* _Exercise_
From the data below, copy exactly the lines that lie between the one holding "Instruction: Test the" and the one holding "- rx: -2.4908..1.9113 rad", including both, and nothing more.

Records from a data collection:
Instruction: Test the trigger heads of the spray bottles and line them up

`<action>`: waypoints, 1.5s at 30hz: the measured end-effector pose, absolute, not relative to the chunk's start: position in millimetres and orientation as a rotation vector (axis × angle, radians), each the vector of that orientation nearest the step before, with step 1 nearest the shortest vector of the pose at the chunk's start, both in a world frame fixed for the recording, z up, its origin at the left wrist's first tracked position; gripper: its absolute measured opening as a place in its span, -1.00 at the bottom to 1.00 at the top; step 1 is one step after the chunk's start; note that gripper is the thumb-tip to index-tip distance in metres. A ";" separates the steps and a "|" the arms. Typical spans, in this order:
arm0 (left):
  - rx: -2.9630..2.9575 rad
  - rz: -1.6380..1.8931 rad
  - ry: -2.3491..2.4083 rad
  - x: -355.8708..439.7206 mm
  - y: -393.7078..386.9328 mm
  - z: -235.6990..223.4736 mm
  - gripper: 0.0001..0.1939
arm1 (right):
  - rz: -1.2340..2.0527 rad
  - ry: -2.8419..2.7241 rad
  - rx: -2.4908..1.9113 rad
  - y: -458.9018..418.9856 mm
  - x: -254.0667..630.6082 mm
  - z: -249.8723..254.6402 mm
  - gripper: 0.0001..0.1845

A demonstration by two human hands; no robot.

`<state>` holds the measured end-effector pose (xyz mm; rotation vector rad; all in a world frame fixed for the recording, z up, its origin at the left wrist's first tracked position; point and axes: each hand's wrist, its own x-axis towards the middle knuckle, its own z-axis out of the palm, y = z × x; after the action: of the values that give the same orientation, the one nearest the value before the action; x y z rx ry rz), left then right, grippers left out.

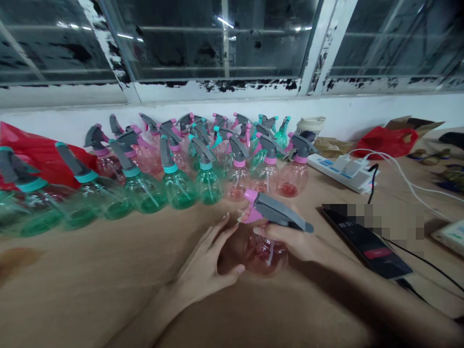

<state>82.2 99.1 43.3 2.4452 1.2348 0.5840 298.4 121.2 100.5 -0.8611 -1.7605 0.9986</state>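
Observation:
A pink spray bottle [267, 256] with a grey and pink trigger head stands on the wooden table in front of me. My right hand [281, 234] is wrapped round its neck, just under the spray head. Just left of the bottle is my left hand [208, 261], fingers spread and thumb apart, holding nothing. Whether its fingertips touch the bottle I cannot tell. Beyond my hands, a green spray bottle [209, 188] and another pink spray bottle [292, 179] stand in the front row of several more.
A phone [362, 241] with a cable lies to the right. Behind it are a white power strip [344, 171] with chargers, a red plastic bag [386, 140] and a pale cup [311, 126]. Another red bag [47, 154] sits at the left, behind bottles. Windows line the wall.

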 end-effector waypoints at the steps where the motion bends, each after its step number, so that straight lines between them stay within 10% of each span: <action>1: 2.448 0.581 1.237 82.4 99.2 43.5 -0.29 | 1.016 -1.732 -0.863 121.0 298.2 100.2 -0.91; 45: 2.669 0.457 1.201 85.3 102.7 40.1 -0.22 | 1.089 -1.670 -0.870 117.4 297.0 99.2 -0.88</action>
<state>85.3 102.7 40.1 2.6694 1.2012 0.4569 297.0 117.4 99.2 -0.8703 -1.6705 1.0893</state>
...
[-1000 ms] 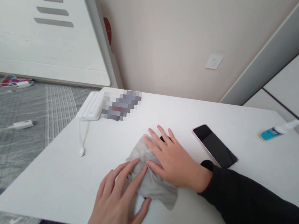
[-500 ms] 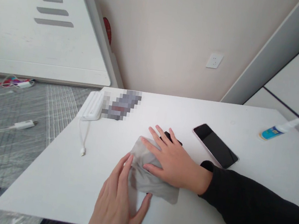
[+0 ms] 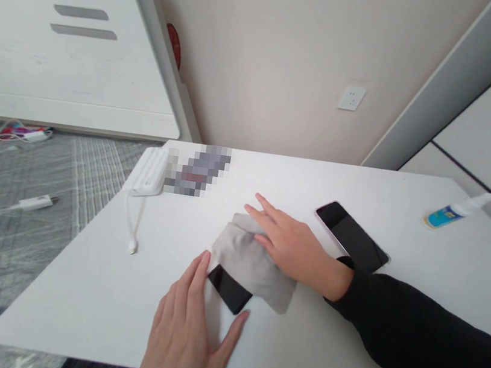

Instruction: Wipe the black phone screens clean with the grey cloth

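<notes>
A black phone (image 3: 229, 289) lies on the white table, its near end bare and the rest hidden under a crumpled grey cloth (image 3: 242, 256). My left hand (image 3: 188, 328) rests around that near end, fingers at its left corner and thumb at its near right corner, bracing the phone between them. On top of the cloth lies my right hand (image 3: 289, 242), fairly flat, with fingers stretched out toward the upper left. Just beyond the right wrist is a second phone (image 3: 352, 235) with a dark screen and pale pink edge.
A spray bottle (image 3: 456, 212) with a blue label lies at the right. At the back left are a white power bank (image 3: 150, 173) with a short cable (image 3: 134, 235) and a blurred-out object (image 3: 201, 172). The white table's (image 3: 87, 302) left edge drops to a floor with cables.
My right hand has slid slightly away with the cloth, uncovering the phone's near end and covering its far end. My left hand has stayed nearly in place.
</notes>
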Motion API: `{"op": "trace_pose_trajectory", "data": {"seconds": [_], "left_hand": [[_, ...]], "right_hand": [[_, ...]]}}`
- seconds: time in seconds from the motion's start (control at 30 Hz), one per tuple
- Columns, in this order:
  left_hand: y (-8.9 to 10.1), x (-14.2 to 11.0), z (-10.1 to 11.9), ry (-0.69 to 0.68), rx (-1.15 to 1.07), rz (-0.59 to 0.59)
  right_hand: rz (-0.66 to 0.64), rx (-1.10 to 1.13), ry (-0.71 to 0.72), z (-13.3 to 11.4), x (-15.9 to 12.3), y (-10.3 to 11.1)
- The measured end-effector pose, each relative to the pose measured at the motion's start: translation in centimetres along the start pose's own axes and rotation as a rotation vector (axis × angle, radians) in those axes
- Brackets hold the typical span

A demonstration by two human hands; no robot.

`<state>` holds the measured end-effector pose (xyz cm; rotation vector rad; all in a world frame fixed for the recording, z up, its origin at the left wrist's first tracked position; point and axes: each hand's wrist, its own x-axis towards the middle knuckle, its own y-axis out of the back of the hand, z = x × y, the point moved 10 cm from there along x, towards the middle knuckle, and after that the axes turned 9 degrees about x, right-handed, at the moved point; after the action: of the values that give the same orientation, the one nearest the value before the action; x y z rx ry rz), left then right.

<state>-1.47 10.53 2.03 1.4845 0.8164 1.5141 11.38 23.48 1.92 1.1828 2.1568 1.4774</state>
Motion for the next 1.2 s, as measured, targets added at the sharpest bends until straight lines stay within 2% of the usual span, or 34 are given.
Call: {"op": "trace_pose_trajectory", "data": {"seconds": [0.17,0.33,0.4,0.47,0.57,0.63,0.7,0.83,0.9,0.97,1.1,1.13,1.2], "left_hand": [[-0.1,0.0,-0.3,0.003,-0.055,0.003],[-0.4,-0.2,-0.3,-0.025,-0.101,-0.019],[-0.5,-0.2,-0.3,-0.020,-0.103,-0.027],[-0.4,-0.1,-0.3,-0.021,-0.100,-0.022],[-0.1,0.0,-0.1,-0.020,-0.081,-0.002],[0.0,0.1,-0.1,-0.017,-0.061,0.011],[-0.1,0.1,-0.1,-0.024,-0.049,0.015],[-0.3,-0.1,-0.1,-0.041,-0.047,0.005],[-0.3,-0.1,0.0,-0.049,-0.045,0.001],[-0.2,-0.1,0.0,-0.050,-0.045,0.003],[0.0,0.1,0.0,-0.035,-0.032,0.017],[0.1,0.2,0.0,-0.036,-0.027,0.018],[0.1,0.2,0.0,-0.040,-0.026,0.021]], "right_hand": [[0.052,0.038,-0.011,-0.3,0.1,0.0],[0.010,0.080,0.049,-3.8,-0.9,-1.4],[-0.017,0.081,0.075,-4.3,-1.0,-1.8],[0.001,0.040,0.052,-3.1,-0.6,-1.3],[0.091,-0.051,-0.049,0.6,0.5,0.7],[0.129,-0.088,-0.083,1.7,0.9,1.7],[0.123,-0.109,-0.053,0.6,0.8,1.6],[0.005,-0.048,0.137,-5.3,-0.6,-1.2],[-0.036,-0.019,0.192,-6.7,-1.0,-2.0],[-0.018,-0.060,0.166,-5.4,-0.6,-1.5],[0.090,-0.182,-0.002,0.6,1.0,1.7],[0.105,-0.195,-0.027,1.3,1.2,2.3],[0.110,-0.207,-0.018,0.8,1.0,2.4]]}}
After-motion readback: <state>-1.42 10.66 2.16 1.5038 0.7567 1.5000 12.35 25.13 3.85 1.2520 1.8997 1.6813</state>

* _Solution to this problem_
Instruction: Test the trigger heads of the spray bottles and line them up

`<action>`: waypoints, 1.5s at 30hz: the measured end-effector pose, absolute, not relative to the chunk's start: position in millimetres and orientation as a rotation vector (axis × angle, radians), each the vector of that orientation nearest the step before, with step 1 nearest the shortest vector of the pose at the chunk's start, both in a world frame fixed for the recording, z up, its origin at the left wrist's first tracked position; gripper: its absolute measured opening as a place in its span, -1.00 at the bottom to 1.00 at the top; step 1 is one step after the chunk's start; note that gripper is the thumb-tip to index-tip distance in metres. A ";" separates the steps and a "|" the arms. Typical spans, in this order:
arm0 (left):
  - rx: -2.9630..2.9575 rad
  - rz: -1.6380..1.8931 rad
  - ry: -2.3491..2.4083 rad
  - x: -355.8708..439.7206 mm
  - y: -393.7078..386.9328 mm
  - z: -235.6990..223.4736 mm
  - gripper: 0.0001..0.1939
arm1 (right):
  - rz: -1.2340..2.0527 rad
  - ry: -2.8419..2.7241 rad
  - rx: -2.4908..1.9113 rad

This completes the response.